### What is needed
An exact, complete copy of the entries is needed, with the pictures left out.

==== Available records ====

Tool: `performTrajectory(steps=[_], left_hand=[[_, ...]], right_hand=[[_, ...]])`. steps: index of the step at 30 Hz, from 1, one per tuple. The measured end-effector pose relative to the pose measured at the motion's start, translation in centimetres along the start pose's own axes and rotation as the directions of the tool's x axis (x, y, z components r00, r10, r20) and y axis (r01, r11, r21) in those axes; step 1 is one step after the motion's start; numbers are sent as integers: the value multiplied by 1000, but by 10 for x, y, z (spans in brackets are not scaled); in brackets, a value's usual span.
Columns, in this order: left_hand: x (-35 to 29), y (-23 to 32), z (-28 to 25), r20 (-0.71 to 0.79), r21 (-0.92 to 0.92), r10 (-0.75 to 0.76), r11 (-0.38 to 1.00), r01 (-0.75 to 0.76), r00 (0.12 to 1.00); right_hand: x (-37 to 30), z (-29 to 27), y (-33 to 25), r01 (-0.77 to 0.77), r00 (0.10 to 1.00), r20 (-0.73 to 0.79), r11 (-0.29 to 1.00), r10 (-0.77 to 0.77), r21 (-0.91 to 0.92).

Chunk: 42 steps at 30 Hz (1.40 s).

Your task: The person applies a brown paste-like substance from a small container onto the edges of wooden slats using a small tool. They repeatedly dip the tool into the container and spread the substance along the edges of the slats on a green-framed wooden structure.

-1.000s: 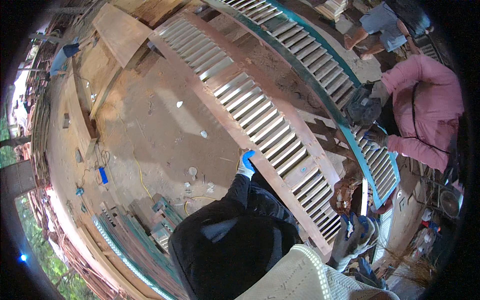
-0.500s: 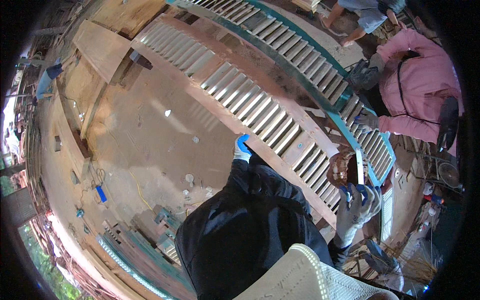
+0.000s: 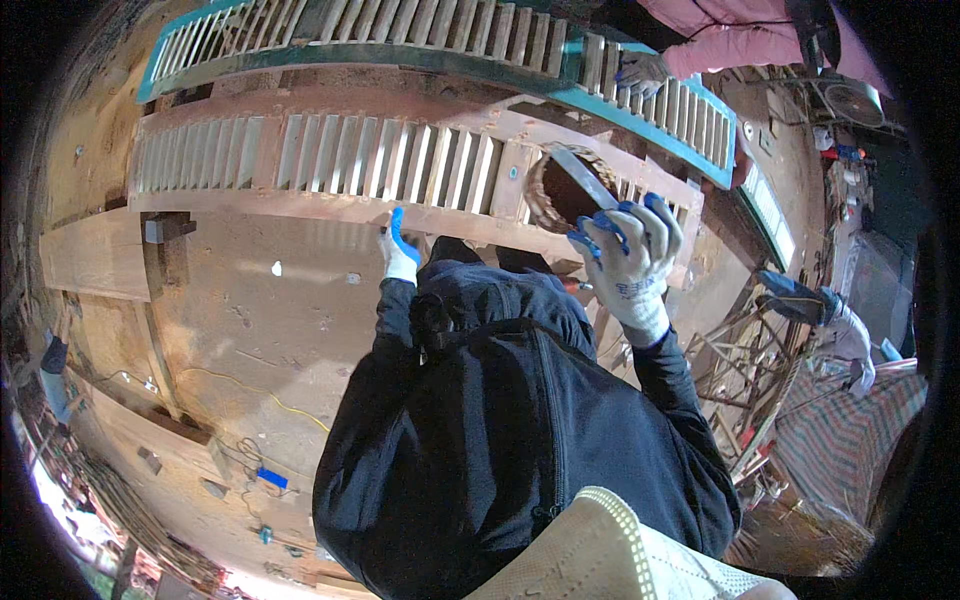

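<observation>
My left hand [image 3: 400,246], in a white glove with blue palm coating, is closed at the near edge of a pinkish-brown louvered shutter [image 3: 330,204]; some fingers are hidden there. In my right hand [image 3: 640,255], gloved alike, is a putty knife [image 3: 585,178] with a flat, pale blade. That blade slants over a round tub [image 3: 538,192] with a crusted brown rim, near the shutter's right end. Its inside looks dark brown, and my fingers hide part of the near side.
Beyond lies a teal-framed louvered shutter [image 3: 430,62], touched by the gloved hand [image 3: 643,72] of a person in pink. At right are a person's bent arm [image 3: 850,335] and a striped sheet [image 3: 850,440]. Boards [image 3: 95,255] and a yellow cord [image 3: 250,385] lie at left.
My view has swung round, so the shutters now run across it. The putty knife has tilted from nearly upright to a slant over the tub. My left hand stays at the shutter's edge.
</observation>
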State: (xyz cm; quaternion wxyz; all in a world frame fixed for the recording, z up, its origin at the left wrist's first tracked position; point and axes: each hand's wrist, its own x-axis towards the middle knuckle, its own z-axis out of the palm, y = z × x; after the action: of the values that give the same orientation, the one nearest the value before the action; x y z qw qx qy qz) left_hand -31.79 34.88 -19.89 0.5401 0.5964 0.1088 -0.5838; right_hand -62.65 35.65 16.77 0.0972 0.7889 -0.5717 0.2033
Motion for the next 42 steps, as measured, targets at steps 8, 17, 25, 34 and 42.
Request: performTrajectory(steps=[8, 17, 25, 34, 42], left_hand=[[-208, 76, 93, 845, -59, -258, 826, 560, 468], [-174, 39, 19, 829, -437, 27, 656, 616, 559], [-199, 58, -17, 762, -514, 188, 757, 403, 620], [-224, -23, -54, 242, -862, 507, 503, -56, 827], [-221, -26, -25, 352, -905, 543, 404, 131, 762]], right_hand=[[0, 45, -69, 151, 987, -92, 966, -135, 208], [21, 60, -97, 377, 924, -92, 834, -372, 403], [126, 284, 45, 56, 918, 358, 951, -168, 304], [134, 404, 61, -744, 408, 796, 342, -448, 574], [161, 377, 94, -691, 486, 839, 481, -244, 540]])
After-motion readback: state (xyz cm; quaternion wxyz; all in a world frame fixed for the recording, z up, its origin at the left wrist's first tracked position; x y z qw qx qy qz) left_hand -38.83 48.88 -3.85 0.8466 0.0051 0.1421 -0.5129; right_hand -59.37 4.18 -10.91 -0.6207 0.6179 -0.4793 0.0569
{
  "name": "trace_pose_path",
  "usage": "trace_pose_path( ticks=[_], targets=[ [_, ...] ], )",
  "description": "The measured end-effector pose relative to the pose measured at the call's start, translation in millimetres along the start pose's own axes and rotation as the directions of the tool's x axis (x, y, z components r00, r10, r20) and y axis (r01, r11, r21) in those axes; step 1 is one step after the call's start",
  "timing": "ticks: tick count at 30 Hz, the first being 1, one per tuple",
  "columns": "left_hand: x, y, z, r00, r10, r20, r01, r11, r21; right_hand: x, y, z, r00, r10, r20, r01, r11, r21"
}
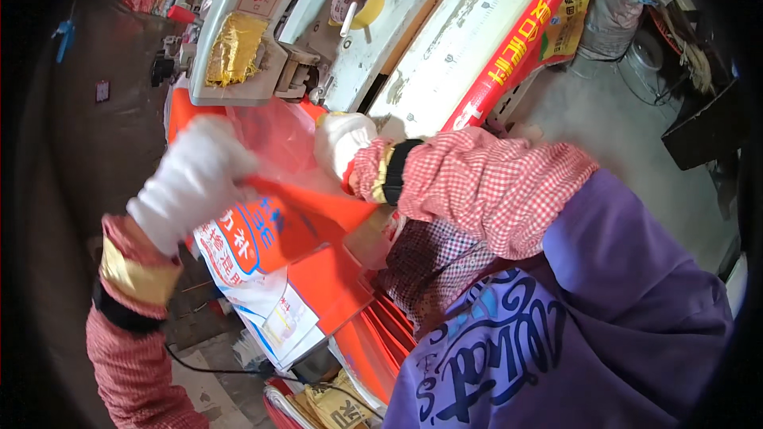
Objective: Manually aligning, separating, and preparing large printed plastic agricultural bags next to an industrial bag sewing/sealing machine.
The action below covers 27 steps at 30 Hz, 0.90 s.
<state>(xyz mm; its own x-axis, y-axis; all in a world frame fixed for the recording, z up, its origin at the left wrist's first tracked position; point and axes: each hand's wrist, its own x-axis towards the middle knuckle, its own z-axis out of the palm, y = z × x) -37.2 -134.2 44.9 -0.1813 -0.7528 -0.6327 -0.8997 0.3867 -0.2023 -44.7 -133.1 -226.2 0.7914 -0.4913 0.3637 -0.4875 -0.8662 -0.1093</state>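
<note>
An orange printed sack (330, 290) lies across a stack of sacks in front of me, its mouth spread toward a sewing machine (262, 24). A clear plastic liner (274, 139) shows inside it. My left hand (195, 179), in a white glove and blurred by motion, is closed at the corner of the sack's raised orange flap. My right hand (343, 144), also gloved in white, touches the liner's right side beside the machine bed; its fingertips are mostly hidden. Both forearms wear red checked sleeves with black bands.
A roll of yellow tape (369, 6) lies on the machine table (413, 0). A red and yellow sack strip (517, 48) runs along the table's right edge. Grey plastic bags (612, 20) stand at the far right. A black cable (238, 371) hangs below the sacks.
</note>
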Motion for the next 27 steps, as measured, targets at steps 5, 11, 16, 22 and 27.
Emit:
trace_pose_path(
  ticks=[5,11,16,22,27],
  targets=[
    [-2,134,23,0.956,0.28,-0.091,-0.294,0.923,-0.247,-18,37,-41,0.946,0.067,-0.317,0.033,0.953,0.301],
    [20,106,86,0.979,0.038,-0.198,-0.102,0.939,-0.327,3,37,-67,0.987,-0.098,0.126,0.053,0.945,0.322],
    [40,48,129,0.938,-0.307,-0.16,0.29,0.949,-0.121,23,58,-69,0.879,-0.185,0.44,-0.274,0.559,0.783],
    [51,-48,215,0.351,-0.896,-0.272,0.156,0.343,-0.926,14,30,-77,0.932,-0.239,0.272,-0.138,0.46,0.877],
    [-30,19,160,0.738,-0.526,-0.422,0.239,0.789,-0.566,23,20,-76,0.939,-0.341,0.042,0.231,0.717,0.658]
  ],
)
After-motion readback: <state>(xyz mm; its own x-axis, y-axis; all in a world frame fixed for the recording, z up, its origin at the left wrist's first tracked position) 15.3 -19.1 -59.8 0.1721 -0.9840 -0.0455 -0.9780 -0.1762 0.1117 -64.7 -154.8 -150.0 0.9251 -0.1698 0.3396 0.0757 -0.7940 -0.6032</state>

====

### Finished exercise
Tool: `performTrajectory(steps=[_], left_hand=[[_, ...]], right_hand=[[_, ...]])`. steps: index of the step at 30 Hz, from 1, one per tuple. The measured end-effector pose relative to the pose measured at the motion's start, translation in centimetres along the start pose's own axes and rotation as the directions of the tool's x axis (x, y, z components r00, r10, r20) and y axis (r01, r11, r21) in those axes; step 1 is one step after the motion's start; numbers are sent as integers: the value multiplied by 1000, but by 10 for x, y, z (spans in brackets are not scaled); in brackets, a value's usual span.
Columns, in this order: left_hand: x (-35 to 29), y (-23 to 32), z (-28 to 25), r20 (-0.71 to 0.79), r21 (-0.92 to 0.92), r10 (-0.75 to 0.76), r11 (-0.38 to 1.00), r01 (-0.75 to 0.76), r00 (0.12 to 1.00); right_hand: x (-37 to 30), z (-29 to 27), y (-33 to 25), r01 (-0.77 to 0.77), r00 (0.10 to 1.00), r20 (-0.73 to 0.79), r11 (-0.29 to 1.00), r10 (-0.77 to 0.77), r21 (-0.91 to 0.92).

Chunk: 42 steps at 30 Hz (1.40 s).

Your task: The person applies a brown paste-like substance from a small container onto the edges of wooden slats using a small tool. They repeatedly dip the tool into the container and spread the substance along the edges of the slats on a green-framed wooden structure.

-1.000s: 
-0.500s: 
+0.000s: 

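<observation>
My left hand [image 3: 400,246], in a white glove with blue palm coating, is closed at the near edge of a pinkish-brown louvered shutter [image 3: 330,204]; some fingers are hidden there. In my right hand [image 3: 640,255], gloved alike, is a putty knife [image 3: 585,178] with a flat, pale blade. That blade slants over a round tub [image 3: 538,192] with a crusted brown rim, near the shutter's right end. Its inside looks dark brown, and my fingers hide part of the near side.
Beyond lies a teal-framed louvered shutter [image 3: 430,62], touched by the gloved hand [image 3: 643,72] of a person in pink. At right are a person's bent arm [image 3: 850,335] and a striped sheet [image 3: 850,440]. Boards [image 3: 95,255] and a yellow cord [image 3: 250,385] lie at left.
My view has swung round, so the shutters now run across it. The putty knife has tilted from nearly upright to a slant over the tub. My left hand stays at the shutter's edge.
</observation>
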State: (xyz cm; quaternion wxyz; all in a world frame fixed for the recording, z up, its origin at the left wrist's first tracked position; point and axes: each hand's wrist, its own x-axis towards the middle knuckle, its own z-axis out of the palm, y = z × x; after the action: of the values that give the same orientation, the one nearest the value before the action; x y z qw qx qy qz) left_hand -31.79 34.88 -19.89 0.5401 0.5964 0.1088 -0.5838; right_hand -62.65 35.65 16.77 0.0972 0.7889 -0.5717 0.2033
Motion for the next 42 steps, as measured, targets at steps 8, 17, 25, 34 and 42.
Request: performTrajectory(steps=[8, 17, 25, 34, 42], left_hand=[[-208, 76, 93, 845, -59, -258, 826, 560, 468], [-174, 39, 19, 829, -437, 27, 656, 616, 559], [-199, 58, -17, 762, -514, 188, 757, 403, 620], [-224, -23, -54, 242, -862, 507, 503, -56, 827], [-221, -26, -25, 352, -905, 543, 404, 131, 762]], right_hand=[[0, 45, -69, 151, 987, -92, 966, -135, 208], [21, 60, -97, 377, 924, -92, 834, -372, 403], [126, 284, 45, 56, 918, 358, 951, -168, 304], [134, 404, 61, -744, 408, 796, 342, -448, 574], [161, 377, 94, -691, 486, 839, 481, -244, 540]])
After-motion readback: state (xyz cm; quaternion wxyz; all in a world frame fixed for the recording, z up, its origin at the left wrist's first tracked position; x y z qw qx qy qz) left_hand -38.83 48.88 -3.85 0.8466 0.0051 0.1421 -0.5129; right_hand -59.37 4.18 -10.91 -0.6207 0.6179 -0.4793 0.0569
{
  "name": "trace_pose_path",
  "usage": "trace_pose_path( ticks=[_], targets=[ [_, ...] ], )",
  "description": "The measured end-effector pose relative to the pose measured at the call's start, translation in millimetres along the start pose's own axes and rotation as the directions of the tool's x axis (x, y, z components r00, r10, r20) and y axis (r01, r11, r21) in those axes; step 1 is one step after the call's start",
  "timing": "ticks: tick count at 30 Hz, the first being 1, one per tuple",
  "columns": "left_hand: x, y, z, r00, r10, r20, r01, r11, r21; right_hand: x, y, z, r00, r10, r20, r01, r11, r21"
}
Objective: Manually aligning, separating, and preparing large printed plastic agricultural bags next to an industrial bag sewing/sealing machine.
The action below covers 27 steps at 30 Hz, 0.90 s.
<state>(xyz mm; its own x-axis, y-axis; all in a world frame fixed for the recording, z up, its origin at the left wrist's first tracked position; point and axes: each hand's wrist, its own x-axis towards the middle knuckle, its own z-axis out of the palm, y = z × x) -37.2 -134.2 44.9 -0.1813 -0.7528 -0.6327 -0.8997 0.3867 -0.2023 -44.7 -133.1 -226.2 0.7914 -0.4913 0.3637 -0.4875 -0.8662 -0.1093</state>
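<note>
An orange printed sack (330, 290) lies across a stack of sacks in front of me, its mouth spread toward a sewing machine (262, 24). A clear plastic liner (274, 139) shows inside it. My left hand (195, 179), in a white glove and blurred by motion, is closed at the corner of the sack's raised orange flap. My right hand (343, 144), also gloved in white, touches the liner's right side beside the machine bed; its fingertips are mostly hidden. Both forearms wear red checked sleeves with black bands.
A roll of yellow tape (369, 6) lies on the machine table (413, 0). A red and yellow sack strip (517, 48) runs along the table's right edge. Grey plastic bags (612, 20) stand at the far right. A black cable (238, 371) hangs below the sacks.
</note>
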Motion for the next 27 steps, as measured, targets at steps 5, 11, 16, 22 and 27.
Emit:
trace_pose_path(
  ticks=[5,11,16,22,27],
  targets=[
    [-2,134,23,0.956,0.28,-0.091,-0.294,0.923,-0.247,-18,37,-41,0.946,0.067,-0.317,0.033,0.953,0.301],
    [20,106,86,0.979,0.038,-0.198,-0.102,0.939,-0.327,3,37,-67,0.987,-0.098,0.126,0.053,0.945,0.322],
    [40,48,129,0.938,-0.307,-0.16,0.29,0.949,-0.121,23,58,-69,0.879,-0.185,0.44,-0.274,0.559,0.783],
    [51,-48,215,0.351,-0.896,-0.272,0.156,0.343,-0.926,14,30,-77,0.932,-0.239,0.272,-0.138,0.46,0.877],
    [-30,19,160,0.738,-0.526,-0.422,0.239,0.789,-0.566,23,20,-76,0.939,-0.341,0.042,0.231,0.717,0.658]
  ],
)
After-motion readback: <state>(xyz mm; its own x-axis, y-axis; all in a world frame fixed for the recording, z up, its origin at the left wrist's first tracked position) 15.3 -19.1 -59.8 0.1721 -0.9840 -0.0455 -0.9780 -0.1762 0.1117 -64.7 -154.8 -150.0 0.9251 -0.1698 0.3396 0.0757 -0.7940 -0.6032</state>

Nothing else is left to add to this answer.